---- EXERCISE DATA

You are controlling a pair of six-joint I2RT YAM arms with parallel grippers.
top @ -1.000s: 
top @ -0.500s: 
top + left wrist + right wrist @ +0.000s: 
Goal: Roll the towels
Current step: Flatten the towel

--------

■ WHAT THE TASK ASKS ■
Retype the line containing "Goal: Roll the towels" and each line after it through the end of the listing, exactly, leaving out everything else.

■ EXERCISE ANSWER ■
Goal: Roll the towels
Current step: Flatten the towel

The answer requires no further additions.